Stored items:
·····
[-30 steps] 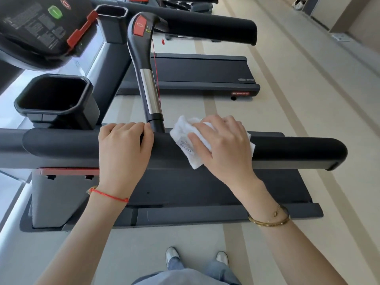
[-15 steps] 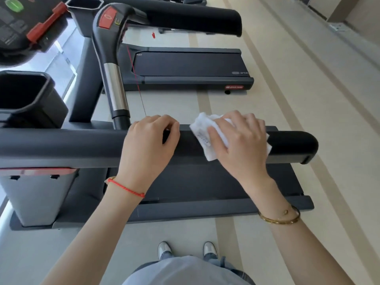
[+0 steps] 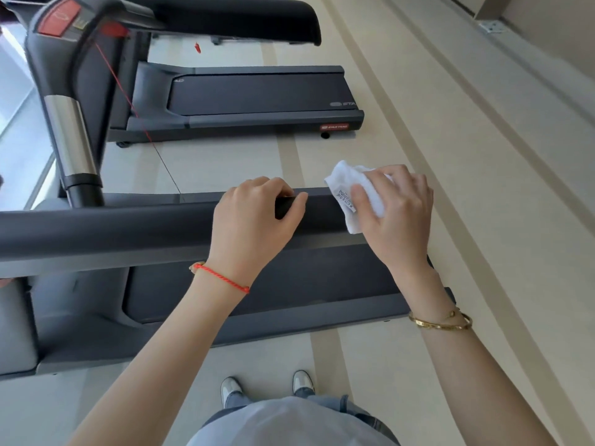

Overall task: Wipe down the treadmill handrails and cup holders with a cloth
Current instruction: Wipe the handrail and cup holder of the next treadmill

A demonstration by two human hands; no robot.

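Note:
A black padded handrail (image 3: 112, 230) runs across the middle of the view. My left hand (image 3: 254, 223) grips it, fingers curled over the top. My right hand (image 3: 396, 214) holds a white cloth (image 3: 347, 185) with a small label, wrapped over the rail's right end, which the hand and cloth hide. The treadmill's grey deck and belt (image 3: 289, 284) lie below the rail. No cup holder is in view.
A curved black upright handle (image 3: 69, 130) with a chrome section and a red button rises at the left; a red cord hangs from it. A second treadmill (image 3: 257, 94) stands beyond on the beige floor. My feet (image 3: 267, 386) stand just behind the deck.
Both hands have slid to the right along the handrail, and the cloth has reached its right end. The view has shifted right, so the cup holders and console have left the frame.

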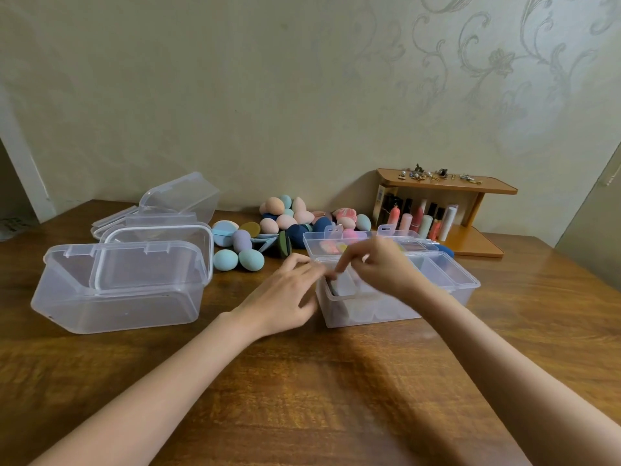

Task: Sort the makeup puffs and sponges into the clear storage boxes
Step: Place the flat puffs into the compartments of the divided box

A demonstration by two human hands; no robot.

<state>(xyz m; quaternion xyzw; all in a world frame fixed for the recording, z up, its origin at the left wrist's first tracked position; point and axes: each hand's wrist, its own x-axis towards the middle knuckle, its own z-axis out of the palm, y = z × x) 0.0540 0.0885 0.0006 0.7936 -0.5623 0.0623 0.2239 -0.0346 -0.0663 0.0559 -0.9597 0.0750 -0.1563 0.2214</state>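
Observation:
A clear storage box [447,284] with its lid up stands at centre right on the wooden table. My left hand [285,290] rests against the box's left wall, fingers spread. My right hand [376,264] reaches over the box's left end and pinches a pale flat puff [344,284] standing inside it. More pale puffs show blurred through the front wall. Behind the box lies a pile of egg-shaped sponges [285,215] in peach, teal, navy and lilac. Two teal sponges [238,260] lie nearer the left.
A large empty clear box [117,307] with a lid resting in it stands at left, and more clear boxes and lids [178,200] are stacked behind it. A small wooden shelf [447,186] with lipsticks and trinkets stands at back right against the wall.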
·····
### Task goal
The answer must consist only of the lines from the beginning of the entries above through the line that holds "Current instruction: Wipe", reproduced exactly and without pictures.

### Result of this task
[-30 steps] 
[-15 steps] 
[+0 steps] 

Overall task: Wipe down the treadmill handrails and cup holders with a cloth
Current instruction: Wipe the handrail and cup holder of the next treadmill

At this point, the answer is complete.